## What the task requires:
Number of lines with the string "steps" in the entries below: report it, and nothing besides.
====== The data
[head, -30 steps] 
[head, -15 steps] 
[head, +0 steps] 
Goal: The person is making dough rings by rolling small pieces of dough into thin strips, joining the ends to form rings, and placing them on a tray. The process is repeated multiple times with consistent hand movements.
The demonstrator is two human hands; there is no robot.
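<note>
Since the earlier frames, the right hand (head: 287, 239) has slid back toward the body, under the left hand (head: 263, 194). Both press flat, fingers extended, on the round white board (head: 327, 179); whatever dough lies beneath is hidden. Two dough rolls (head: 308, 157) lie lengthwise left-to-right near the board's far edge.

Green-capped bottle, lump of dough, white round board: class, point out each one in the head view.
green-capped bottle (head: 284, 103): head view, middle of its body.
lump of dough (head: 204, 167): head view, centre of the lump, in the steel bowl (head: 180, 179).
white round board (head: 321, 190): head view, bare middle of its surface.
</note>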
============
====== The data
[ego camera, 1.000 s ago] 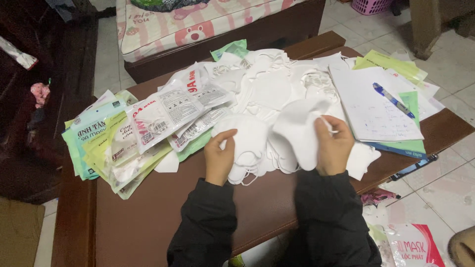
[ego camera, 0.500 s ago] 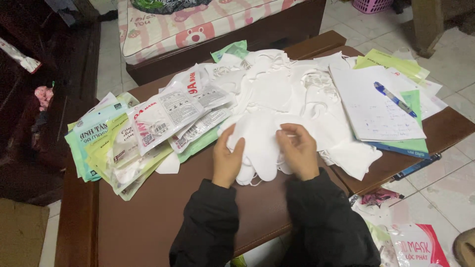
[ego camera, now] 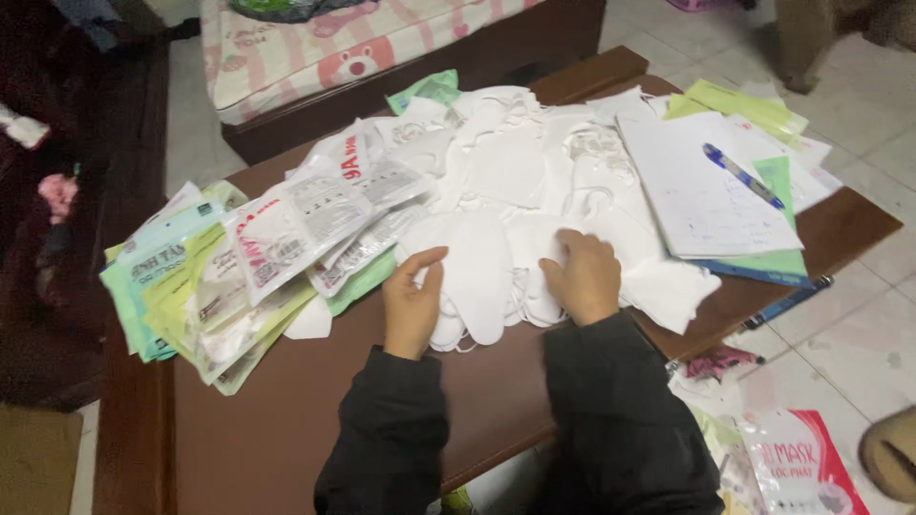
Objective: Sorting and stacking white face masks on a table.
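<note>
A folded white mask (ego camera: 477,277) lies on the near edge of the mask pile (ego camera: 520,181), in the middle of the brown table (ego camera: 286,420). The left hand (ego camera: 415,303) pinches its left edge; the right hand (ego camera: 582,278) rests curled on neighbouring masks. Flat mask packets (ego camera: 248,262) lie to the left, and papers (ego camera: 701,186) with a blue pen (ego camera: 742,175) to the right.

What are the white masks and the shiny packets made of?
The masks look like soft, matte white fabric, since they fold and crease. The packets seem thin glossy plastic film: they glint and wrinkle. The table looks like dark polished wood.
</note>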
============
## Task response:
3